Dem Bericht zufolge besaßen die Atomstaaten zu Beginn dieses Jahres insgesamt 12.187 Sprengköpfe, verglichen mit mehr als 70.000 solcher Waffen Mitte der 1980er Jahre und einem Rückgang um 144 Waffen seit Anfang 2025.
Der Schritt, mehr Atomwaffen einsatzbereit zu machen, sei jedoch umso besorgniserregender vor dem Hintergrund eskalierender Konflikte in Europa, Asien und im Nahen Osten, an denen Atomstaaten beteiligt seien, so der Beobachter.
Es wurde auch „die Erosion des langjährigen Abrüstungs-, Nichtverbreitungs- und Rüstungskontrollregimes“ hervorgehoben, einschließlich des Auslaufens von New START im letzten Monat, dem letzten Vertrag zwischen den führenden Atommächten Russland und den Vereinigten Staaten.
„Was wir erleben, ist mehr als ein neues Wettrüsten“, warnte NPA-Chef Raymond Johansen in einer Erklärung.

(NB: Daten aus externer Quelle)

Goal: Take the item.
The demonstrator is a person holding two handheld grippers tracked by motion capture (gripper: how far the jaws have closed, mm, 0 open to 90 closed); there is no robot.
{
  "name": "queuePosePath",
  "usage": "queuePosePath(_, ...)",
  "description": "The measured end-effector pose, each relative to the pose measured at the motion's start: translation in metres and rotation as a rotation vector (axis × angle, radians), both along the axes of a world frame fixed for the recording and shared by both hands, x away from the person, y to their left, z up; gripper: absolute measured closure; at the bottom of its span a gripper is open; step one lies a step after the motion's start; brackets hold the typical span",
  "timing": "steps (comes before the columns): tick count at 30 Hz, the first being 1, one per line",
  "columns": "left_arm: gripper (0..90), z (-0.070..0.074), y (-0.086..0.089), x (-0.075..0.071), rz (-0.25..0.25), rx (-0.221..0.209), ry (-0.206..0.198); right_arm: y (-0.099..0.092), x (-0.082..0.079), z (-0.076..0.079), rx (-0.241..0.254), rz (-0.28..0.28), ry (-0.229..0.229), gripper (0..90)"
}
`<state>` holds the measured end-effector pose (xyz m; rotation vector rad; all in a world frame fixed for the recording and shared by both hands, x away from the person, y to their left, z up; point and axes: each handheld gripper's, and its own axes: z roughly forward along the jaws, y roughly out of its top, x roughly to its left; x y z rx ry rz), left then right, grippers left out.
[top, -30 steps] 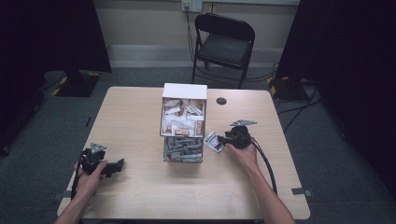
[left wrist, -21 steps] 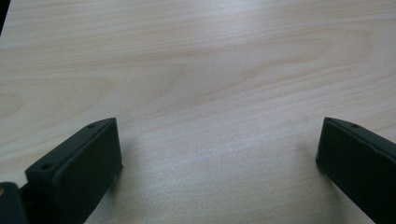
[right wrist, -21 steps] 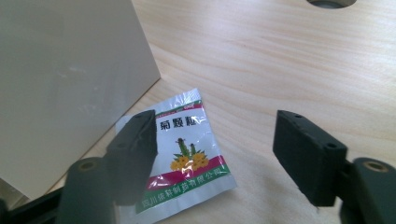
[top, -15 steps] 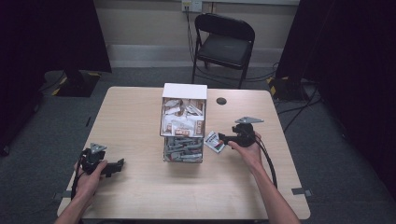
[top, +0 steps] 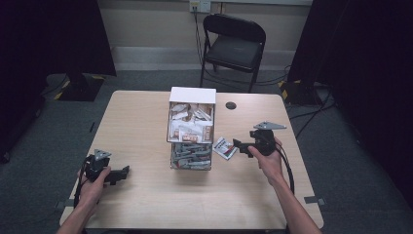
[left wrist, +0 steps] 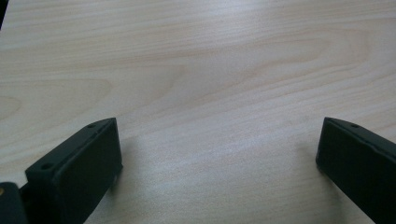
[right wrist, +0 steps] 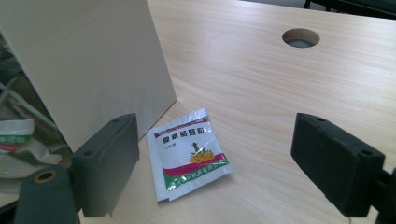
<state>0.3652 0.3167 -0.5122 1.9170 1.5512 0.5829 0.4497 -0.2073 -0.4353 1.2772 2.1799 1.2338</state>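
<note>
Apparently a pick is being lined up: right tool (right wrist: 217, 163) held apart over sachet (right wrist: 190, 151) lying flat on surface (top: 141, 122) beside box (top: 191, 127); lowering and closing judged next. Left tool (left wrist: 217, 158) apart, empty.

High view looks down on the whole table (top: 146, 204) — both gripper views skim its wood closely, sharing that tabletop.
</note>
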Motion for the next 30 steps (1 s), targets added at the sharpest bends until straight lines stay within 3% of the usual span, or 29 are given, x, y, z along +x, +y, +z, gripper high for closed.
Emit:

„Es ist eine Umkehrung der hart erkämpften Beschränkungen nuklearer Gefahren.“
„Atom-Gehabe auf Autopilot“
Der Monitor erläuterte detailliert, wie sich die Welt in der Nuklearfrage in entgegengesetzte Richtungen bewegte, wobei sich eine wachsende Zahl von Ländern den Bemühungen um ein vollständiges Verbot aller Atomwaffen anschloss.
Bis Ende 2025 waren 99 Länder dem 2017 bei den Vereinten Nationen ausgehandelten Vertrag über das Verbot von Kernwaffen (TPNW) als Vertragsparteien oder Unterzeichner beigetreten.
Keines der neun Länder, von denen bekannt ist, dass sie Atomwaffen besitzen, ist dem Vertrag beigetreten.
Stattdessen investieren sie massiv in die Modernisierung und Erweiterung ihrer Arsenale.
„Alle Atomwaffenstaaten … außer Israel erhöhen bereits ihre Arsenale oder haben kürzlich Pläne dazu angekündigt“, sagte Kristensen und kritisierte auch die zunehmend aggressiven Botschaften rund um die Waffen.
„Die nukleare Haltung läuft auf Autopilot.“
Und 33 sogenannte „Dachstaaten“ „unterstützen und verstärken diese Politik aktiv“, heißt es in der Erklärung.
Insgesamt seien 47 Länder aktiv gegen den TPNW, drei Viertel davon in Europa, hieß es.
Aber es gibt „keinen Schutz unter einem nuklearen Schutzschirm“, sagte Melissa Parke, Leiterin der Internationalen Kampagne zur Abschaffung von Atomwaffen, die 2017 für ihre Arbeit zur Verfechtung des Vertrags den Friedensnobelpreis erhielt.
„Sie müssen sich der weltweiten Mehrheit anschließen, die eine vollständige nukleare Abrüstung unterstützt“, sagte sie in der Erklärung.